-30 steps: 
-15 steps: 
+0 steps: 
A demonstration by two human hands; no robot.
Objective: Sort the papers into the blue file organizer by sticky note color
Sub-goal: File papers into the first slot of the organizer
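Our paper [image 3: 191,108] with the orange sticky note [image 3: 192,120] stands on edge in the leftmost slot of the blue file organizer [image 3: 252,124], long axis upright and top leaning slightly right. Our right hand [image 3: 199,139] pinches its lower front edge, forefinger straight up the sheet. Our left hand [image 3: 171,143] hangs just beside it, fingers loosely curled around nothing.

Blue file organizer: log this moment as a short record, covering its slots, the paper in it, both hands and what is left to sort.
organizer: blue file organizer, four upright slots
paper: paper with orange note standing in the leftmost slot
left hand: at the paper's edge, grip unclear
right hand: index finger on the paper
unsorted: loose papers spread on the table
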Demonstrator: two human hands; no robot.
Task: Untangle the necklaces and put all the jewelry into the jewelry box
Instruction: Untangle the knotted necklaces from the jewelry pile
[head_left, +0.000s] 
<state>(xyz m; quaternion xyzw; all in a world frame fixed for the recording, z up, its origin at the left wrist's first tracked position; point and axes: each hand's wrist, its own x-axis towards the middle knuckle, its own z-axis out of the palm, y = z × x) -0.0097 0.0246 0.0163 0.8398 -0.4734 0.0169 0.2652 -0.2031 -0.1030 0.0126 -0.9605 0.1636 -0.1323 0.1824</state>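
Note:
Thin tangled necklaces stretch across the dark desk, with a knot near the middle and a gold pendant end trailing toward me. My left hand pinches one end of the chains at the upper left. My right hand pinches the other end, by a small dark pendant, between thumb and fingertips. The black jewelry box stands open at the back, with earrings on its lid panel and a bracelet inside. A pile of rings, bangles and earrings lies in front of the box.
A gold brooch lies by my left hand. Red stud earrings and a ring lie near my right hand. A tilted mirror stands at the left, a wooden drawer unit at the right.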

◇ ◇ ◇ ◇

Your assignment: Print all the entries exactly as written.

Task solution:
-30 steps: 
-15 steps: 
+0 steps: 
A demonstration by two human hands; no robot.
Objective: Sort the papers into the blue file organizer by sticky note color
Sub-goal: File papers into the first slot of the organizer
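Our paper [image 3: 191,108] with the orange sticky note [image 3: 192,120] stands on edge in the leftmost slot of the blue file organizer [image 3: 252,124], long axis upright and top leaning slightly right. Our right hand [image 3: 199,139] pinches its lower front edge, forefinger straight up the sheet. Our left hand [image 3: 171,143] hangs just beside it, fingers loosely curled around nothing.

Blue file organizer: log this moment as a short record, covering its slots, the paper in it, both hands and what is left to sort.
organizer: blue file organizer, four upright slots
paper: paper with orange note standing in the leftmost slot
left hand: at the paper's edge, grip unclear
right hand: index finger on the paper
unsorted: loose papers spread on the table
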Demonstrator: two human hands; no robot.
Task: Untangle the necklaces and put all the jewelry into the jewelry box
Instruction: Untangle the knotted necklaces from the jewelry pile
[head_left, +0.000s] 
<state>(xyz m; quaternion xyzw; all in a world frame fixed for the recording, z up, its origin at the left wrist's first tracked position; point and axes: each hand's wrist, its own x-axis towards the middle knuckle, its own z-axis out of the palm, y = z × x) -0.0097 0.0246 0.0163 0.8398 -0.4734 0.0169 0.2652 -0.2031 -0.1030 0.0126 -0.9605 0.1636 -0.1323 0.1824</state>
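Note:
Thin tangled necklaces stretch across the dark desk, with a knot near the middle and a gold pendant end trailing toward me. My left hand pinches one end of the chains at the upper left. My right hand pinches the other end, by a small dark pendant, between thumb and fingertips. The black jewelry box stands open at the back, with earrings on its lid panel and a bracelet inside. A pile of rings, bangles and earrings lies in front of the box.
A gold brooch lies by my left hand. Red stud earrings and a ring lie near my right hand. A tilted mirror stands at the left, a wooden drawer unit at the right.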

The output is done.